WORDS QUOTES XI

quotations about words

A word in season is most precious.

AESOP

"The Swan and the Goose", Aesop's Fables


Actions speak louder than words, because as much as I hate to admit it, words don't have to mean anything if you don't want them to. Lying is easy.

ISABEL DRUKKER

"Sticks and stones", Campus Times, April 2, 2017


Words have a magical power. They can bring either the greatest happiness or deepest despair; they can transfer knowledge from teacher to student; words enable the orator to sway his audience and dictate its decisions. Words are capable of arousing the strongest emotions and prompting all men's actions.

SIGMUND FREUD

attributed, The Educator's Book of Quotes

Tags: Sigmund Freud


You wait for nothing
if not for the word
that will burst from the deep
like a fruit among branches.

CESARE PAVESE

"Earth and Death"

Tags: Cesare Pavese


Words are coded and loaded with underlying meanings until they're too heavy to use in casual conversation.

ISABEL DRUKKER

"Sticks and stones", Campus Times, April 2, 2017


The great enemy of clear language is insincerity.
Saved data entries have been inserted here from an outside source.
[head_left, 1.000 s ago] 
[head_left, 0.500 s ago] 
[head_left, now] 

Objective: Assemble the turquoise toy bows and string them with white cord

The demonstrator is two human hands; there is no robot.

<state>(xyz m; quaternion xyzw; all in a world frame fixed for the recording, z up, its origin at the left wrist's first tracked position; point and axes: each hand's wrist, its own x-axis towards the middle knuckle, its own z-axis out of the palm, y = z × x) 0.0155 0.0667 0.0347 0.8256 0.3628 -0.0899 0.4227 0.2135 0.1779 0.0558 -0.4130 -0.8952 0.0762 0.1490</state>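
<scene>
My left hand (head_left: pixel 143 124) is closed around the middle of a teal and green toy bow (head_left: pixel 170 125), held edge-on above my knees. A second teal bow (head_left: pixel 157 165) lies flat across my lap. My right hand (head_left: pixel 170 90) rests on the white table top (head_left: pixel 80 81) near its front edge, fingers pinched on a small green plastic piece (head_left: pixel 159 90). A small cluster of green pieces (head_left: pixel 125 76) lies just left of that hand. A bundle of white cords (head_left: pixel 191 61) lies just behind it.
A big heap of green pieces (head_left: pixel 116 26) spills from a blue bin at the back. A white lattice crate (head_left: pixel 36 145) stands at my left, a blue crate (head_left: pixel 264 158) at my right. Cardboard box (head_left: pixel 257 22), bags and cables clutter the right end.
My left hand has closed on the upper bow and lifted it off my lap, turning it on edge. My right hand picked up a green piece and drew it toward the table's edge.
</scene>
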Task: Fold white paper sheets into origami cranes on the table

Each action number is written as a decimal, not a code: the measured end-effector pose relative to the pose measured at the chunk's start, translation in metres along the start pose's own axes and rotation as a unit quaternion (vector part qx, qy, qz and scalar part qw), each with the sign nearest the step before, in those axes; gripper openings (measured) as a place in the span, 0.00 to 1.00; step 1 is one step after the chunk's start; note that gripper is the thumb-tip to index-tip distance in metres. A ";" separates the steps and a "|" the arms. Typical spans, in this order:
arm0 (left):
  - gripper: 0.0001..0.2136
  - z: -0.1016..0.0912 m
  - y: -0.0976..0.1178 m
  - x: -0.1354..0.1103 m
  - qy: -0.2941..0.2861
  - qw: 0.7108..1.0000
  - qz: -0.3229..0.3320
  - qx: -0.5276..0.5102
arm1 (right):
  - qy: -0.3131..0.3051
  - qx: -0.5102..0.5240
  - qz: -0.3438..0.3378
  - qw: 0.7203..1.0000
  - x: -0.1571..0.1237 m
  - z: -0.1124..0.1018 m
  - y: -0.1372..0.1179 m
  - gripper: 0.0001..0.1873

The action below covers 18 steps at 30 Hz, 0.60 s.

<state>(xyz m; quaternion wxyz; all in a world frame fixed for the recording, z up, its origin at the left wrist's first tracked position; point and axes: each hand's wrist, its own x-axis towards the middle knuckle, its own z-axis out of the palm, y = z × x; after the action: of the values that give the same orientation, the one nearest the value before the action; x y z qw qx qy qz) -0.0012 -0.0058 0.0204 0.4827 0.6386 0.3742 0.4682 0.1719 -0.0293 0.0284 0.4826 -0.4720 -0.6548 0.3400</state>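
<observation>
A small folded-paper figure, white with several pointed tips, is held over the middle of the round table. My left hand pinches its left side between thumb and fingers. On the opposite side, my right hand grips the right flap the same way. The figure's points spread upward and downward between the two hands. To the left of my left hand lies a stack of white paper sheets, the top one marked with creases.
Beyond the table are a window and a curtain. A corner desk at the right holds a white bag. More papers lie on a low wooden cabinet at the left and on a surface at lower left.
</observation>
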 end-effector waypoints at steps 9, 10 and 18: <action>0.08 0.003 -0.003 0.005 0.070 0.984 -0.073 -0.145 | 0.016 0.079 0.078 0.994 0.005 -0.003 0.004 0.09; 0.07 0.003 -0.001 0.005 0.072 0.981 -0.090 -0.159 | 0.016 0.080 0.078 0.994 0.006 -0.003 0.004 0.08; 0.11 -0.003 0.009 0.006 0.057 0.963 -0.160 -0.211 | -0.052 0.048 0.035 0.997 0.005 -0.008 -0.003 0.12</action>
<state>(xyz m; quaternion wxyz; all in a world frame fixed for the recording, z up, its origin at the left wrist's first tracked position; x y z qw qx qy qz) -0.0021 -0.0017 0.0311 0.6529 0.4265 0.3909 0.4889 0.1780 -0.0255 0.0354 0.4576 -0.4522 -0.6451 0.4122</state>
When there is a gap between one's real and one's declared aims, one turns, as it were, instinctively to long words and exhausted idioms, like a cuttlefish squirting out ink.

GEORGE ORWELL

The Lion and the Unicorn

Tags: George Orwell


Abuse of words has been the great instrument of sophistry and chicanery, of party, faction, and division of society.

JOHN ADAMS

letter to J. H. Tiffany, March 31, 1819

Tags: John Adams


The word is too weak. There is no word in the language strong enough to describe my feelings.

JACK LONDON

The Star Rover

Tags: Jack London


Our words have wings, but fly not where we would.

GEORGE ELIOT

The Spanish Gypsy


The sharpest sword is a word spoken in wrath.

GAUTAMA BUDDHA

The Gospel of Buddha

Tags: Buddha


A word is nothing unless it has values and an atmosphere, unless you grasp its historical significance.

STEFAN ZWEIG

Confusion of Feelings or Confusion

Tags: Stefan Zweig


The clear and simple words of common usage are always better than those of erudition. The jargon of the philosophers not seldom conceals an absence of thought.

ANDRÉ MAUROIS

The Art of Writing

Tags: André Maurois


Our words are such powerful tools, tools that shape divine ideas into reality.

BARBARA WALSH

"Choosing our words wisely for encouragement", Deming Headlight, January 28, 2016


Our words are always formative ... what we think and constantly affirm becomes our reality.

BARBARA WALSH

"Choosing our words wisely for encouragement", Deming Headlight, January 28, 2016


Above all, beware of platitudes, i.e., word combinations that have already appeared a thousand times.... As a general rule, try to find new combinations of words (not for the sake of their novelty, but because every person sees things in an individual way and must find his own words for them).

VLADIMIR NABOKOV

letter to Kirill Nabokov, c. 1930

Tags: Vladimir Nabokov


Words -- so innocent and powerless as they are, as standing in a dictionary, how potent for good and evil they become in the hands of one who knows how to combine them.

NATHANIEL HAWTHORNE

The American Notebooks, 1848

Tags: Nathaniel Hawthorne


Written words differ from spoken words in being material structures. A spoken word is a process in the physical world, having an essential time-order; a written word is a series of pieces of matter, having an essential space-order.

BERTRAND RUSSELL

Philosophy

Tags: Bertrand Russell


Words are naught but wind, and the fairest promises like dreams that take flight with the morning.

ÉDOUARD RENÉ DE LABOULAYE

Abdallah

Tags: Édouard René de Laboulaye


Language is an impure medium. Speech is public property and words are the soiled products, not of nature, but of society, which circulates and uses them for a thousand different ends.

EDWARD HIRSCH

How to Read a Poem

Tags: Edward Hirsch


If the lost word is lost, if the spent word is spent
If the unheard, unspoken
Word is unspoken, unheard;
Still is the unspoken word, the Word unheard,
The Word without a word, the Word within
The world and for the world;
And the light shone in darkness and
Against the Word the unstilled world still whirled
About the centre of the silent Word.